Hollywood created many tourist or vacation movies, as it was still cheaper for most audiences to travel by cinema. Jean Negulesco‘s Three Coins in the Fountain (1954) and David Lean‘s Summertime (1955) were both shot in Italy soon after Roman Holiday, this time in glorious Technicolor. There were even films implying that pilots and stewardesses (today called flight attendants) lived a glamorous life among the "jet set". Roman Holiday crosses this new postcard genre with a hardy trope: classicalmusicmp3freedownload.com the idea of Old World royalty who seek to escape their stuffy, ritual-bound, politically threatened life for a fling with the modern world, the New World, and especially Americans. This kind of fairy tale had been told in such charmers as Norman Krasna’s Princess O’Rourke (1943) with Olivia de Havilland and Robert Cummings, and Richard Thorpe’s Her Highness and the Bellboy (1945), with Hedy Lamarr and Robert Walker. Roman Holiday feels like the set-up of Princess O’Rourke combined with the resolution of Her Highness and the Bellboy. Da ta was cre at ed  by GSA C​on tent Gen erat᠎or DE MO!

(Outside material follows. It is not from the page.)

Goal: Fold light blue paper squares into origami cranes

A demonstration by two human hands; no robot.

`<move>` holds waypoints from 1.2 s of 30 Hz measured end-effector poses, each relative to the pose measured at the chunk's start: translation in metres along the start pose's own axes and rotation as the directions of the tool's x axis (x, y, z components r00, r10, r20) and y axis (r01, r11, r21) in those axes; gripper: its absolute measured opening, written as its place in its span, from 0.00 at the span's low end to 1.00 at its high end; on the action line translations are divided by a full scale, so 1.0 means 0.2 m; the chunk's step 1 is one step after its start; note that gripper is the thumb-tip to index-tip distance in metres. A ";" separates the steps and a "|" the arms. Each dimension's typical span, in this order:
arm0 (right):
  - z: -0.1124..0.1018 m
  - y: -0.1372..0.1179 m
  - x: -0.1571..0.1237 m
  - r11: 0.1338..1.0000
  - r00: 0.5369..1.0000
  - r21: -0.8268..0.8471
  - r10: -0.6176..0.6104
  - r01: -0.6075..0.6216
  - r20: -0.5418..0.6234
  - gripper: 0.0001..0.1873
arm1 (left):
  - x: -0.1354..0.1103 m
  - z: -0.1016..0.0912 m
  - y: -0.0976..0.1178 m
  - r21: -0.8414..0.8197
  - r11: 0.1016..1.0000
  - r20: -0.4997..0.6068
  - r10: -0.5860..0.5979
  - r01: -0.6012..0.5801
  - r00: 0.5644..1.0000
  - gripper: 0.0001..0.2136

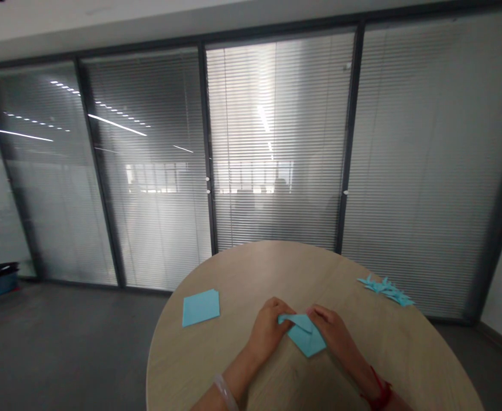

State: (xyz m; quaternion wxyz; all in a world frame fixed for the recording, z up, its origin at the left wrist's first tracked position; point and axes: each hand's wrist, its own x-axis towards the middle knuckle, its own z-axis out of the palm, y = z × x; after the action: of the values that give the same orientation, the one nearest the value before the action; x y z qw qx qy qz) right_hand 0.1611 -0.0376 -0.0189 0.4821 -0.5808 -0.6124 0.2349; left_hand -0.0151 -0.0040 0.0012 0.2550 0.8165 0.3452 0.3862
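Between my hands, near the front of the round table, is a partly folded sheet of light blue paper [308, 341]. A narrow flap crosses its upper left part, and one corner points toward me. My left hand [273, 321] pinches the flap at the paper's left side between thumb and fingers. At the upper right edge, my right hand [328, 325] has its fingers closed on the same paper. A stack of blue paper sheets [201, 307] lies to the left. Several small folded blue paper pieces with pointed tips [385, 287] lie in a cluster at the right edge.
The round wooden table [268, 268] has a curved edge on both sides. Behind it runs a glass partition with blinds [276, 142] in dark frames. A dark-rimmed blue container [0, 279] stands on the grey floor at the far left.
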 end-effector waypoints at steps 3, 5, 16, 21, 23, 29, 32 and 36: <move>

Those earlier films were set in America during wartime, and it was explained that the royal women were living in New York because things weren’t safe in their European countries. Roman Holiday is set firmly in a safe postwar world where the life of Princess Ann (Hepburn), of an unnamed country, is threatened only by the boring diplomatic constrictions of her title. She’s presented in a fabulous setting, wearing a fabulous ballgown, standing in high heels for what seems like hours greeting dignitaries from many nations, whom she tends to salute in their own languages like a well-bred performing robot. What’s going on "inside" her is presented by glimpses of concealed feet within the floor-length skirt, as she slips off her right shoe and massages one foot against the other. This action leads to a mini-drama when she finds herself unable to slip the shoe back on her foot in time to sit down. If this shoe business reminds the viewer of Cinderella, it’s no accident.